Instructions for the task
Your task is to restate word for word the line containing "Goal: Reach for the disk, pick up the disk" and each line that follows it in the listing, and only those.

------------------------------------

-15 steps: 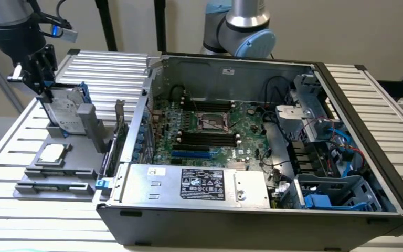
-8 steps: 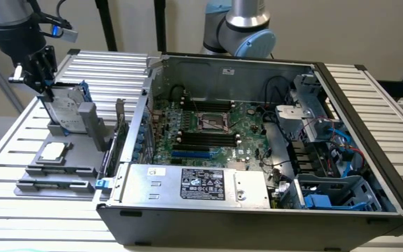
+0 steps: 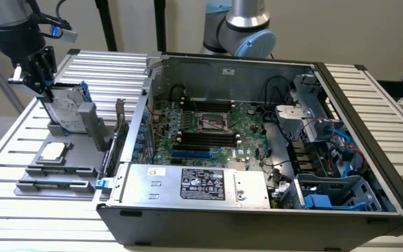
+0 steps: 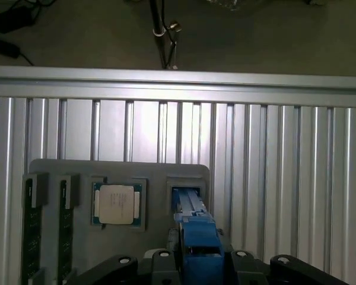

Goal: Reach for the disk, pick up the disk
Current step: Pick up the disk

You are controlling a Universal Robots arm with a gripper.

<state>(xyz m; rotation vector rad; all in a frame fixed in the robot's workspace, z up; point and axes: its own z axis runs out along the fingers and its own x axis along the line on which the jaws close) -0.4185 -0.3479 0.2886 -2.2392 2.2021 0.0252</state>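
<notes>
Your claw (image 3: 42, 84) sits over the top edge of the disk (image 3: 67, 109). The disk stands upright in the grey tray (image 3: 54, 170), at the exterior view's left of the computer case (image 3: 257, 226). You cannot tell whether the claw is clamped on it.

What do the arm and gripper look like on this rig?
The arm has silver-grey tube links and a light-blue joint cap. The gripper is matte black and blocky, with round pale screw heads on its body. A small grey box with a black cable sits at the wrist.
</notes>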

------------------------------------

Output of the task
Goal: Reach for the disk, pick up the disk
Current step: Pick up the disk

You are controlling a Universal Robots arm with a gripper.

<state>(xyz m; rotation vector rad; all in a frame fixed in the robot's workspace, z up; point and axes: its own z axis runs out along the fingers and its own x axis along the line on which the jaws close) -0.4185 -0.3479 0.2886 -2.2392 2.2021 0.0252</state>
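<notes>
Your claw (image 3: 42, 84) sits over the top edge of the disk (image 3: 67, 109). The disk stands upright in the grey tray (image 3: 54, 170), at the exterior view's left of the computer case (image 3: 257, 226). You cannot tell whether the claw is clamped on it.

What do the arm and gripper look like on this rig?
The arm has silver-grey tube links and a light-blue joint cap. The gripper is matte black and blocky, with round pale screw heads on its body. A small grey box with a black cable sits at the wrist.
</notes>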

There is nothing further to the answer.